- PROBLEM REQUIREMENTS
Repeat the whole listing below exactly as it reads.

######

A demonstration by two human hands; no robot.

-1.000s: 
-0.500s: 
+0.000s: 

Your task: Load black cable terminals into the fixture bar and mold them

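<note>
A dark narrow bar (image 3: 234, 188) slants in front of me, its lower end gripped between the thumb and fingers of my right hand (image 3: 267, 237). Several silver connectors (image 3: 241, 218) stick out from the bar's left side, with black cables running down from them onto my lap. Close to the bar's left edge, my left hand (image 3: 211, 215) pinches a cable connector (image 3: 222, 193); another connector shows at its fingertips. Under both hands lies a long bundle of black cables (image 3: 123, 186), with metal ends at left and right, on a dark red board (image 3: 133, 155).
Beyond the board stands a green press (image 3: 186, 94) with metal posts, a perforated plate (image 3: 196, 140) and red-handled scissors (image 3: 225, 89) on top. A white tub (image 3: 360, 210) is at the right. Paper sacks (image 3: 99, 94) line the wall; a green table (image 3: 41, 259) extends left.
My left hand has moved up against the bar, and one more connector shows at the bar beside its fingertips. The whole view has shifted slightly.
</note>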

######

- EXERCISE OUTPUT
A demonstration by two human hands; no robot.

-1.000s: 
-0.500s: 
+0.000s: 

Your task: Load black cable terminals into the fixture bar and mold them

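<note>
A dark narrow bar (image 3: 234, 188) slants in front of me, its lower end gripped between the thumb and fingers of my right hand (image 3: 267, 237). Several silver connectors (image 3: 241, 218) stick out from the bar's left side, with black cables running down from them onto my lap. Close to the bar's left edge, my left hand (image 3: 211, 215) pinches a cable connector (image 3: 222, 193); another connector shows at its fingertips. Under both hands lies a long bundle of black cables (image 3: 123, 186), with metal ends at left and right, on a dark red board (image 3: 133, 155).
Beyond the board stands a green press (image 3: 186, 94) with metal posts, a perforated plate (image 3: 196, 140) and red-handled scissors (image 3: 225, 89) on top. A white tub (image 3: 360, 210) is at the right. Paper sacks (image 3: 99, 94) line the wall; a green table (image 3: 41, 259) extends left.
My left hand has moved up against the bar, and one more connector shows at the bar beside its fingertips. The whole view has shifted slightly.
</note>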

This exercise is now complete.